Labalabanews
KAMPAR – Ketua Kordinator Indonesia Coruption Investigasi (ICI) Kampar, M Ikhsan SH, menyayangkan sikap Kepala UPT Wilayah V Jalan dan Jembatan Dinas PUPR PKPP Provinsi Riau, Basharuddin, ST, MT. Pasalnya, penggunaan anggaran yang diambil dari pemeliharaan rutin PUPRPKPP melalui UPT jalan dan jembatan wilayah V dengan sistem swakelola dinilai kurang transparan.
“Kebebasan mendapatkan informasi publik sudah dijamin dalam UUD 1945 dan UUD nomor 14 tahun 2008, tentang keterbukaan informasi publik. Kedua dasar tersebut, sedianya memberikan akses kepada publik untuk mendapatkan informasi yang diinginkan.” Tegas Ikhsan kepada labalabanews.com, Jum’at (26/4/2024).
Selain itu, era keterbukaan informasi saat ini sudah menjadi lumrah. Karena setiap warga negara berhak untuk tahu atas informasi dari setiap badan publik, dengan harapan yang bersangkutan akan bekerja dengan baik dan sesuai aturan. Masyarakat senantiasa mengawasi dengan meminta informasi, guna terciptanya transparasi.
Di tempat terpisah, Kepala UPT Wilayah V Jalan dan Jembatan Dinas PUPR PKPP Provinsi Riau, Basharuddin, ST, MT. Mengaku tidak bisa menjabarkan besaran nilai anggaran dan siapa pelaksana lapangan.

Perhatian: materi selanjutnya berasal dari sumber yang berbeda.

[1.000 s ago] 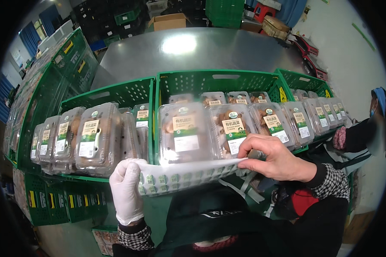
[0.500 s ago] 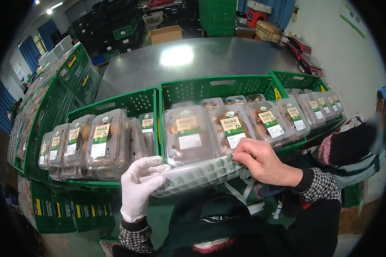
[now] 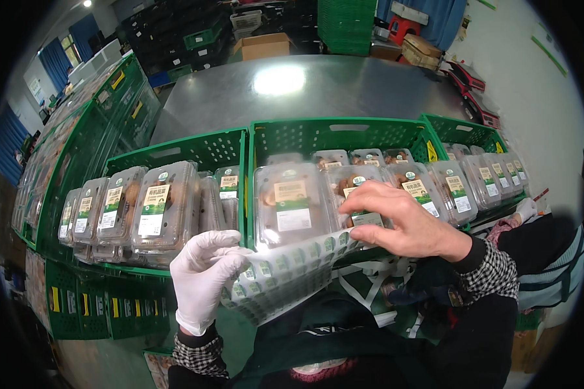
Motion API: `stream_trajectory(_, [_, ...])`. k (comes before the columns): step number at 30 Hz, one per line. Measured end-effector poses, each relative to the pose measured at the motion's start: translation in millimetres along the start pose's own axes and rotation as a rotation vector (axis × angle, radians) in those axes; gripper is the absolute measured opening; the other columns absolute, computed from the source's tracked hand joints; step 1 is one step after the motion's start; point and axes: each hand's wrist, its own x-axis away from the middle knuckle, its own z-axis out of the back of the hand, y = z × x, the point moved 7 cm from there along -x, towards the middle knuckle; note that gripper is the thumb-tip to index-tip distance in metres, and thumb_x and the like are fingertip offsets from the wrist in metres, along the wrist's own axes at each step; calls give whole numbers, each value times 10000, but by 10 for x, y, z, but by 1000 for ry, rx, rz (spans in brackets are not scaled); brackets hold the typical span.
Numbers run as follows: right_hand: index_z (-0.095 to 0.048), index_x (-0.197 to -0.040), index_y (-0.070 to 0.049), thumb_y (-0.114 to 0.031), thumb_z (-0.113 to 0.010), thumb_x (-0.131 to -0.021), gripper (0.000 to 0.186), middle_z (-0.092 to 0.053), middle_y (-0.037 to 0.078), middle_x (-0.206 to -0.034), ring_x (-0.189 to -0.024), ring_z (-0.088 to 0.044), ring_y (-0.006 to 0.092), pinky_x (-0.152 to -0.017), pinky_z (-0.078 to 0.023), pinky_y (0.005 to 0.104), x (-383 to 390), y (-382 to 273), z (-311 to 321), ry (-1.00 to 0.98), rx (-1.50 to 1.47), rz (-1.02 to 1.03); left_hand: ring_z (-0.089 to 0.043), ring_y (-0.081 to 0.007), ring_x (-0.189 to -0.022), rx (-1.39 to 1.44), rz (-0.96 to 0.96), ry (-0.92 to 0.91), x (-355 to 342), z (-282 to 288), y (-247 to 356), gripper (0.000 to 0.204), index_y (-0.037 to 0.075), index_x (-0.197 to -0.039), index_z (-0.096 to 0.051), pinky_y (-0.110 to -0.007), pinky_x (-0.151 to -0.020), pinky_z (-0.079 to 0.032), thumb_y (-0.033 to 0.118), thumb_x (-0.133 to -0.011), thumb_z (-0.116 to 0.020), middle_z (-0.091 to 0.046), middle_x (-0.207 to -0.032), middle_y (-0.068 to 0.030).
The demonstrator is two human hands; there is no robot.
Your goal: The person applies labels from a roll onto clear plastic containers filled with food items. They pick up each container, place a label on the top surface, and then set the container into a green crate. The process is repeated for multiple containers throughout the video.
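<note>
A white sheet of small round green stickers [image 3: 285, 272] slants in front of the middle crate. My left hand [image 3: 204, 275], in a white glove, pinches its left end between thumb and fingers. My bare right hand [image 3: 405, 223] is at the sheet's upper right corner, thumb beside the edge and fingers curved apart from it. Whether a sticker clings to a fingertip cannot be made out. Just behind the sheet leans a clear plastic clamshell box [image 3: 292, 223] with a label, brown produce inside. Another labelled clamshell box [image 3: 370, 220] is partly hidden by my right hand.
Green crates [image 3: 344, 126] of similar boxes stand along the metal table [image 3: 220, 91]. More filled crates are stacked at the left [image 3: 78, 155]. Red-framed scales [image 3: 477, 97] sit at the far right. Beside me on the right, another person's gloved hand [image 3: 525, 209] is near the right crate.
My right hand's fingers have opened from a pinch at the sheet's edge and lifted. The sheet now tilts, its right end higher, showing more stickers. The view has shifted slightly.
</note>
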Motion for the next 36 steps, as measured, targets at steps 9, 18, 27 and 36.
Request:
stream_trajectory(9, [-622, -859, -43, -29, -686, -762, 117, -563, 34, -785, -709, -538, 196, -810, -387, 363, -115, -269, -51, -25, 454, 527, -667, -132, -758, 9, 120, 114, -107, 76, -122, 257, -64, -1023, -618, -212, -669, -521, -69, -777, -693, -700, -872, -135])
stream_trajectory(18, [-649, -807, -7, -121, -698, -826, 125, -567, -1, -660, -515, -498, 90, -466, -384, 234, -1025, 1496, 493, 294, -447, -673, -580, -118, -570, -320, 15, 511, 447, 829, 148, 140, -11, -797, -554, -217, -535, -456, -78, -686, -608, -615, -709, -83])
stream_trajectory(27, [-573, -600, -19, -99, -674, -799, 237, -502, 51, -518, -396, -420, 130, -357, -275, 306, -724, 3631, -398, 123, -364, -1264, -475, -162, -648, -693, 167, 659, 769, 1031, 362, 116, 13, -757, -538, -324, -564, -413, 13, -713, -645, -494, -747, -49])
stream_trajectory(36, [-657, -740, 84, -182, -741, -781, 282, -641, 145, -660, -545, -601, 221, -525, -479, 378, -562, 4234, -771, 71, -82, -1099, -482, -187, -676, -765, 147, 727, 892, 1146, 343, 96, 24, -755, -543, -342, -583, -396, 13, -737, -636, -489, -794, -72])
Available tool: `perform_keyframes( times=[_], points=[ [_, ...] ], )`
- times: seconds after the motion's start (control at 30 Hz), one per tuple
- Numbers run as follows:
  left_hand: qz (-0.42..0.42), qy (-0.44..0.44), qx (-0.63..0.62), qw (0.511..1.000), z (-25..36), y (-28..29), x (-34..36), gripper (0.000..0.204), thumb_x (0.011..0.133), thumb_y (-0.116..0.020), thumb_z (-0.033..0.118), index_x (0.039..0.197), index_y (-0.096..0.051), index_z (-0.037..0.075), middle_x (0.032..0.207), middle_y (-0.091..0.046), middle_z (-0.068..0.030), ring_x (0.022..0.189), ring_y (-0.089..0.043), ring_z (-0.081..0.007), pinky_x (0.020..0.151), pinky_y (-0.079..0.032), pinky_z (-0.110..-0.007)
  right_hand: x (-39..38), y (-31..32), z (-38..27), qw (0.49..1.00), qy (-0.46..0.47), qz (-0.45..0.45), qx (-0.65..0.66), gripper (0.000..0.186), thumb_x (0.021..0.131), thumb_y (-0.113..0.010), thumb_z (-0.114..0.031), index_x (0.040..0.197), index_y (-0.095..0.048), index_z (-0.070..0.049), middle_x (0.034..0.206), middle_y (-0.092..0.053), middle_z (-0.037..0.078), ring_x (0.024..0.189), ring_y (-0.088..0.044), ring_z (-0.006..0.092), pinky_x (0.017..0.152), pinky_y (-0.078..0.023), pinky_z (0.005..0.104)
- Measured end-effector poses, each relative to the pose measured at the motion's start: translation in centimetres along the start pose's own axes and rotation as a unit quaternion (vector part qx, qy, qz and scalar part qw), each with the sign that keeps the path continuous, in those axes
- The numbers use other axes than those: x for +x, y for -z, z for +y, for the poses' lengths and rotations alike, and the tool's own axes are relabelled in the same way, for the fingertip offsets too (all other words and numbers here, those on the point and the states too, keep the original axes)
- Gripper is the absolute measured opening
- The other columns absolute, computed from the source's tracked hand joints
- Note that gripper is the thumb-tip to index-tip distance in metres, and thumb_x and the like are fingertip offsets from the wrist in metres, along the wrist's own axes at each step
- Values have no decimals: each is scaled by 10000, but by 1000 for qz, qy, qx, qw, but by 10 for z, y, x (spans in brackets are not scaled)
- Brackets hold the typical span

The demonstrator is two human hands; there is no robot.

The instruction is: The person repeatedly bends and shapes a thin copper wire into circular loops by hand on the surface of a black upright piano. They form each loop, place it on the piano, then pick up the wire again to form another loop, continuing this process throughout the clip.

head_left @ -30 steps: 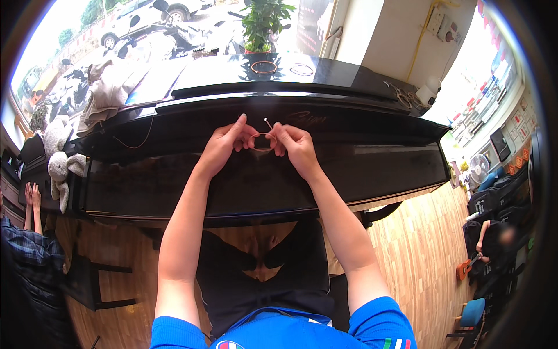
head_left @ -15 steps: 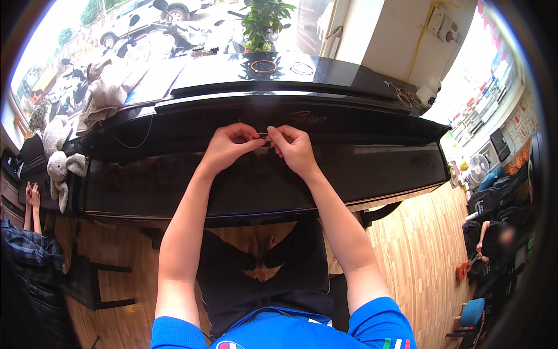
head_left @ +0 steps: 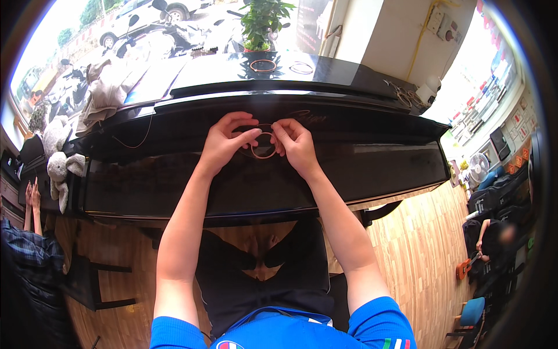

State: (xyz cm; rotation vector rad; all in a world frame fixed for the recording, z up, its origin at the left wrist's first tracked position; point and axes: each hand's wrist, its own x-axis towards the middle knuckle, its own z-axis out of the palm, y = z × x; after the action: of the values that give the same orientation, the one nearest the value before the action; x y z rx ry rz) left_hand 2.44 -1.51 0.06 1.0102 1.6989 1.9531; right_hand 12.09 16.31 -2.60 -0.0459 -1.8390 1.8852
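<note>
The left hand (head_left: 225, 138) and right hand (head_left: 296, 142) pinch a coil (head_left: 263, 157) between them at the piano (head_left: 372, 166). Far on its top lie a copper ring (head_left: 263, 71) and, right, a pale ring (head_left: 302, 73).

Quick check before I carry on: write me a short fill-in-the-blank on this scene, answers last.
1. The left hand and right hand have a thin ring between them.
They are over a ____-coloured piano.
2. The wearer's shirt is mainly ____.
3. The plush toy is by the piano's ____ end.

Missing words: black; blue; left.
</note>
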Motion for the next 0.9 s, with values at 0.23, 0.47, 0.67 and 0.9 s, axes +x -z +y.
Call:
perform_keyframes(
  times=[0.23,0.47,0.67,0.9],
  points=[
    [-47,52,-87,994,-4,6,0,473,918,-729,253,1286,-573,-1,1199,-674,-138,958,-694,-174,803,-535,-288,3,1,2,998,-7,-3,57,187,1034,-563,-202,1084,-517,-27,757,-657,70,582,-579,92,502,-437,230],
    [-74,13,90,993,-9,1,-1,446,813,-834,265,1131,-676,-4,1017,-712,-74,892,-688,-128,784,-537,-273,4,2,2,998,0,14,55,204,1055,-520,-227,1112,-490,-34,784,-664,100,621,-638,145,529,-480,251],
    [-107,69,54,990,-7,0,2,543,763,-866,265,1183,-655,-6,1061,-701,-82,915,-676,-139,804,-542,-289,4,5,2,996,1,30,87,217,1059,-507,-229,1120,-455,-27,851,-691,152,689,-689,193,545,-512,272],
    [-141,-15,145,979,-5,-2,-2,522,790,-837,216,1226,-647,1,1149,-683,-108,1005,-662,-164,860,-540,-304,3,4,1,992,5,63,107,236,1013,-601,-216,1077,-489,-19,901,-693,145,713,-685,179,558,-530,274]
  ],
)
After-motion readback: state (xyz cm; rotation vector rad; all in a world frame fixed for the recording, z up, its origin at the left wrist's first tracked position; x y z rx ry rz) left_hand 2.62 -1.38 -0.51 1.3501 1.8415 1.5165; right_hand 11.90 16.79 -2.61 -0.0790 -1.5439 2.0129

“Tidak bisa kita sampaikan, karena kita setiap tahun di audit oleh inspektorat atau BPK RI selaku Instansi yang berwenang mengauditnya,” Ibas berkilah.
Selain itu, pihaknya juga membeberkan bahwa rusaknya jalan yang melintas di Desa Sukaramai akibat limbah masyarakat yang mengalir ke jalan.
Masih menurutnya, untuk sementara dalam dua atau tiga hari kedepan jalan tersebut akan ditimbun sementara, untuk selanjutnya akan dipasang box culvert. “Kita tergetkan dua atau tiga minggu kedepan titik ini sudab tuntas,” Basharuddin menambahkan.